■ **Task requirements**
Once the pictures are set aside, transcribe the remaining data exactly.

■ **Stored data**

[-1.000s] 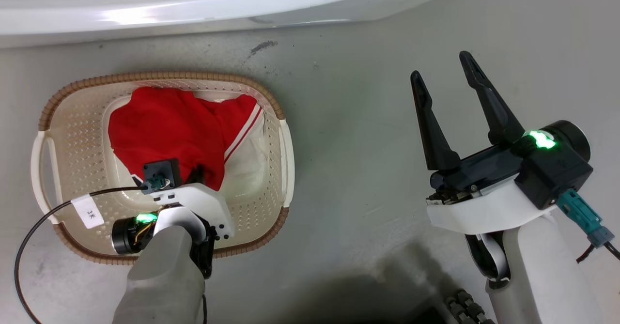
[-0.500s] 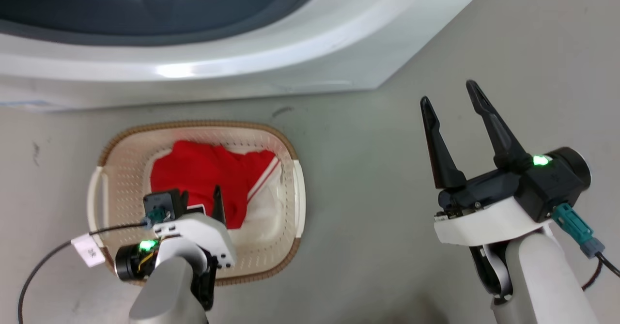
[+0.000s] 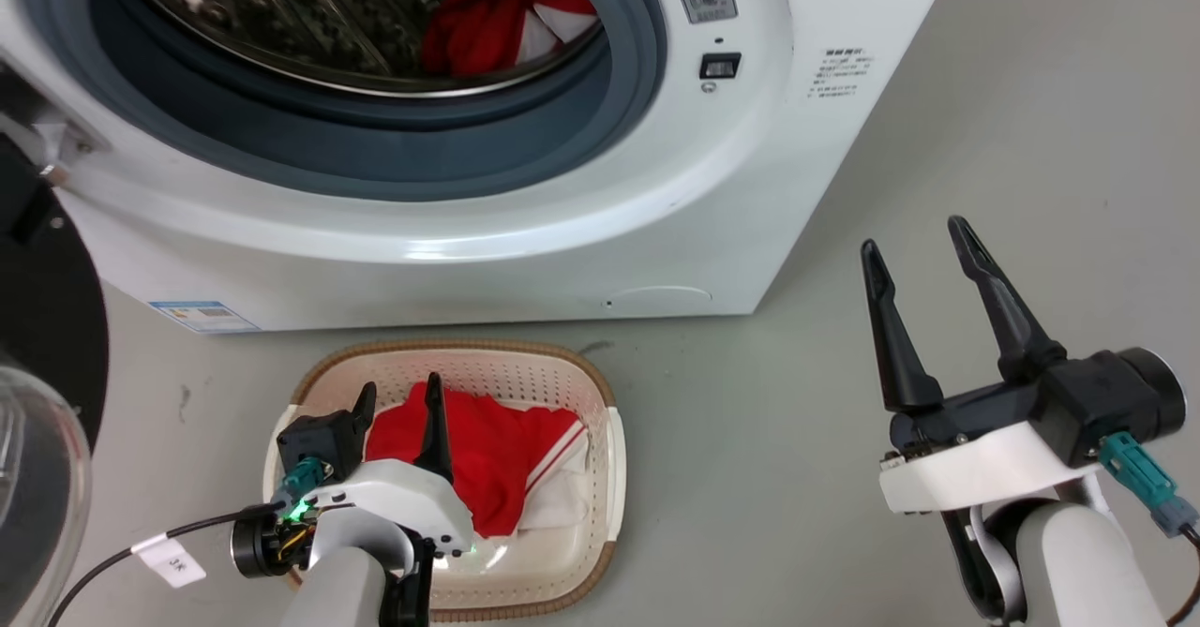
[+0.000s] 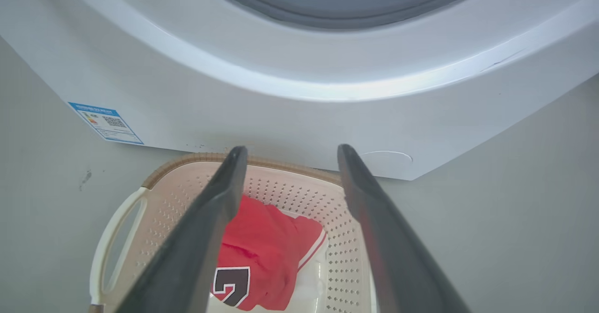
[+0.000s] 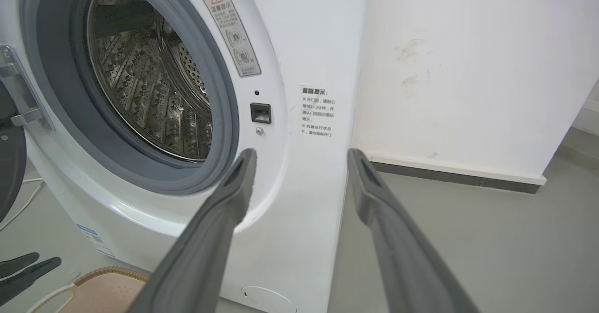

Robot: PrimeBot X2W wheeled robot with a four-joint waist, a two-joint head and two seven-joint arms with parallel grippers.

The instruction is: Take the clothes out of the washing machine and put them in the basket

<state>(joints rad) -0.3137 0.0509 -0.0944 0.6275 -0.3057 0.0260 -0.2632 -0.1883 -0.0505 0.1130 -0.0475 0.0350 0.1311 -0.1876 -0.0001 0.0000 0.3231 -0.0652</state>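
1. Over the basket [image 3: 607,440], near end: left claw [image 3: 399,385], fingers apart, empty.
2. Right claw [image 3: 911,236]: spread, empty, above floor [image 3: 750,440].
3. Basket: red garment [image 3: 497,458] inside; stands just before washing machine [image 3: 562,252].
4. Drum [image 3: 281,18]: more red clothes [image 3: 483,22].

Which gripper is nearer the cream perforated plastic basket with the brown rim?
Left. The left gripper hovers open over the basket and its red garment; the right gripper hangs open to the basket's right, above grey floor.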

■ **Result**
[-1.000s] 
[-0.500s] 
[+0.000s] 
[+0.000s] 
[+0.000s] 

Robot: PrimeBot X2W wheeled robot with a four-joint waist, a two-joint head and two seven-joint arms with parallel grippers.

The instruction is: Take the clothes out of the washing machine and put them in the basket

<state>(joints rad) -0.3137 0.0509 -0.0944 0.6275 -0.3057 0.0260 -0.2632 -0.1883 -0.0505 0.1130 -0.0475 0.0350 0.1311 -0.1876 -0.0001 0.0000 0.3231 -0.0652</state>
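1. Over the basket [image 3: 607,440], near end: left claw [image 3: 399,385], fingers apart, empty.
2. Right claw [image 3: 911,236]: spread, empty, above floor [image 3: 750,440].
3. Basket: red garment [image 3: 497,458] inside; stands just before washing machine [image 3: 562,252].
4. Drum [image 3: 281,18]: more red clothes [image 3: 483,22].

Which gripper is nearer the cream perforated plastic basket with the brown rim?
Left. The left gripper hovers open over the basket and its red garment; the right gripper hangs open to the basket's right, above grey floor.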

The output requires nothing else.